Felsklettern

Wer schon in der Kletterhalle den Sport für sich entdeckt hat, den packt vielleicht auch irgendwann der Wunsch, in einer „echten Wand“, auf Felsen zu klettern. Wir zeigen Ihnen, worauf es beim Felsklettern ankommt.

In der Halle ist das Klettern geprägt von unzähligen Zwischensicherungen, am Fels ist das etwas anders. Meist sind in freier Natur die Abstände zwischen den Haken viel grösser, als Sie das von der Kletterhalle gewohnt sind. Daher ist die Technik auf dem Fels umso wichtiger.

Der Kletterer muss sich bei jedem Haken fragen, ob er es schafft, bis zum nächsten zu kommen. Dabei spielt nicht nur die physische Verfassung eine Rolle, sondern auch die mentale Stärke.

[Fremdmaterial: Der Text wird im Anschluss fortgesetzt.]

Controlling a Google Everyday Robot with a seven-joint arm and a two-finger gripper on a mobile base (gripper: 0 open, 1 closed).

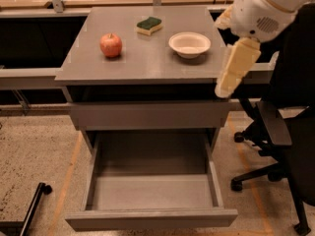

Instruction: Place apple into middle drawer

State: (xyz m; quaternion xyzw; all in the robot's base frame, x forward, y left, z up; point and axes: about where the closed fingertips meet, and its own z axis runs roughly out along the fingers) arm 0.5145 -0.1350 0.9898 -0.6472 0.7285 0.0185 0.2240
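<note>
The red-orange apple (111,44) sits on the left part of the grey cabinet top (147,65). The middle drawer (150,219) is pulled out wide below, and its flat grey floor holds nothing. My gripper (230,77), cream-coloured under the white arm, hangs at the cabinet's right edge. It is level with the top's front corner, far to the right of the apple and above the drawer's right side. It holds nothing that I can see.
A green-and-yellow sponge (149,25) and a white bowl (189,44) lie on the cabinet top, right of the apple. A shut grey drawer front (147,114) sits above the open drawer. A black office chair (283,132) stands close on the right. A black bar (30,209) lies on the floor at the left.
</note>
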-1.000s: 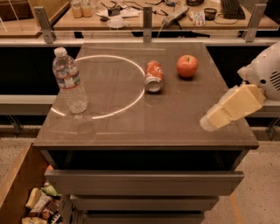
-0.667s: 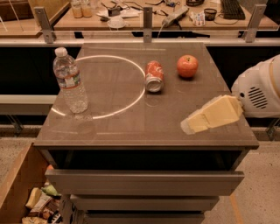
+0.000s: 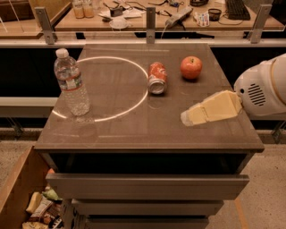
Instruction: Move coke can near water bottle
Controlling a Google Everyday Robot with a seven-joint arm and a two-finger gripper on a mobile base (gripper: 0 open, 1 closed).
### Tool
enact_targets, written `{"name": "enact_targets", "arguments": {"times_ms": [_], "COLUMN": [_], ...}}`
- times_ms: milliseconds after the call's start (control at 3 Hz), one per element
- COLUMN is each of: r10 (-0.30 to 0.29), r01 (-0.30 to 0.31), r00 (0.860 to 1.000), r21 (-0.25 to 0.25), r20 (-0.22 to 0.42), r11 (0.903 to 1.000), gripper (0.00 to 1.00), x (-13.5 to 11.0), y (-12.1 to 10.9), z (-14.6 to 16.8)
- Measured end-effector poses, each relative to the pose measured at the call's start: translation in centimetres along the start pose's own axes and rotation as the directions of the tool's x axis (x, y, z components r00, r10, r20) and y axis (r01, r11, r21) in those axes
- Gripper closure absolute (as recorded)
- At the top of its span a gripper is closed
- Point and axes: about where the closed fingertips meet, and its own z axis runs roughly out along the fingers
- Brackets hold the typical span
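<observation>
The coke can [image 3: 157,77], orange-red with silver ends, lies on its side near the middle of the brown table top [image 3: 134,129]. The water bottle [image 3: 71,83], clear with a white cap and white label, stands upright at the left. My gripper [image 3: 190,117] reaches in from the right on a white arm, low over the table's right front part. It is to the right of and in front of the can, apart from it, and far from the bottle.
A red apple [image 3: 191,67] sits to the right of the can. A bright ring of light [image 3: 134,100] marks the table top. Drawers [image 3: 147,185] stand open below the front edge. A box of snacks [image 3: 38,208] is at lower left. A cluttered desk [image 3: 134,13] is behind.
My gripper has moved left and a little forward over the table, closer to the can. The can, the bottle and the apple have not moved.
</observation>
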Motion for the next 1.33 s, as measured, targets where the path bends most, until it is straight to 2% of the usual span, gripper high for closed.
{"name": "enact_targets", "arguments": {"times_ms": [333,667,1000,1333], "r10": [0.058,0.101,0.132,0.151], "r01": [-0.059,-0.106,-0.139,-0.163], "r00": [0.998,0.994,0.99,0.986], "r21": [0.045,0.109,0.17,0.239], "r20": [0.027,0.051,0.051,0.067], "r11": [0.9972,0.9884,0.9755,0.9574], "gripper": [0.0,0.0,0.0,0.0], "x": [-1.0,-4.5,-6.9,-9.1], "y": [-0.1,-1.9,-4.5,-6.4], "z": [1.6,6.6,11.0,15.2]}}
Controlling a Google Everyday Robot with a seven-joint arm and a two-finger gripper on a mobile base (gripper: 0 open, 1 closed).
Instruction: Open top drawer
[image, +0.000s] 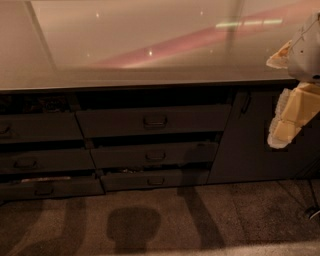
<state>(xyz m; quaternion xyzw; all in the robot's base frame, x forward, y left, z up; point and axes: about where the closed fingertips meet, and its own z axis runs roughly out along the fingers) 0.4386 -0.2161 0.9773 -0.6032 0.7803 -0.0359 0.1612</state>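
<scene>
my gripper (289, 119) is up close at the right edge, hanging in the air in front of the cabinet door (245, 150), yellow pads showing, touching nothing. whether my grip is slack or tight, i can't tell from here. below, the speckled floor (240, 215), with long shadows (134, 226) lying across it. on to the cabinets: centre column, three fronts stacked. the bottom drawer (125, 181), then the middle drawer (120, 157), and above them the top drawer (115, 122), widest of the lot, its loop handle (155, 120) dead centre. it sits well to the left of me, just under the counter, with a dark band above its front. more drawers (40, 129) further left. the door's upright handle (246, 104) is near its top left corner. beyond it all, the glossy counter (125, 45), with a pink streak (200, 42) glaring across it.
</scene>
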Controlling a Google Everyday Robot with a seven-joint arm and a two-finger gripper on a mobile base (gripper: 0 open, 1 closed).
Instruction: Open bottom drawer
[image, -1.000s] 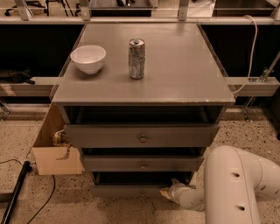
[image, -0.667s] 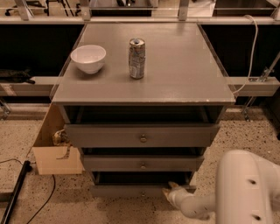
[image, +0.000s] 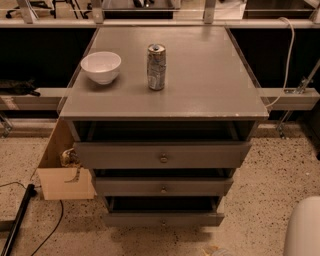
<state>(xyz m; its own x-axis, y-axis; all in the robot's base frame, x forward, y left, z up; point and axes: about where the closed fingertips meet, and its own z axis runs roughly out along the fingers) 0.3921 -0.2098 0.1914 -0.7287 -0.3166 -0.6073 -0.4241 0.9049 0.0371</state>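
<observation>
Below the bottom drawer (image: 163, 219), already ajar, we glimpse what may be the gripper (image: 218, 252), grip impossible to tell; next, back away.

The bottom drawer (image: 162, 219) now stands pulled out, its front further forward than 1.0 s ago, with a dark gap open above it under the front edge of the worktop (image: 200, 90). The end effector (image: 216, 251) has backed off the drawer front to the bottom of the view, below the worktop's front right corner. The arm (image: 304, 230) has withdrawn rightward.
</observation>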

Der Weg nach oben ist meist von den natürlichen Gegebenheiten, die der Fels vorgibt, geformt. Bevor man in den Fels steigt, sollte man sich die Tour genau anschauen und wirklich gut überlegen, ob man den einzelnen Herausforderungen auch gewachsen ist.

Beim Sichern, dem sogenannten Clippen, gibt es eine klare Regel: Der Verlauf des Seils muss immer von hinten nach vorne durch die Karabiner gehen. Wenn eine Tour gerade verläuft, macht es keinen Unterschied, ob die Schnapperöffnung am Karabiner nach rechts oder nach links zeigt. Bei diagonalen Routen sollte der Haken allerdings immer weg von der Kletterrichtung zeigen.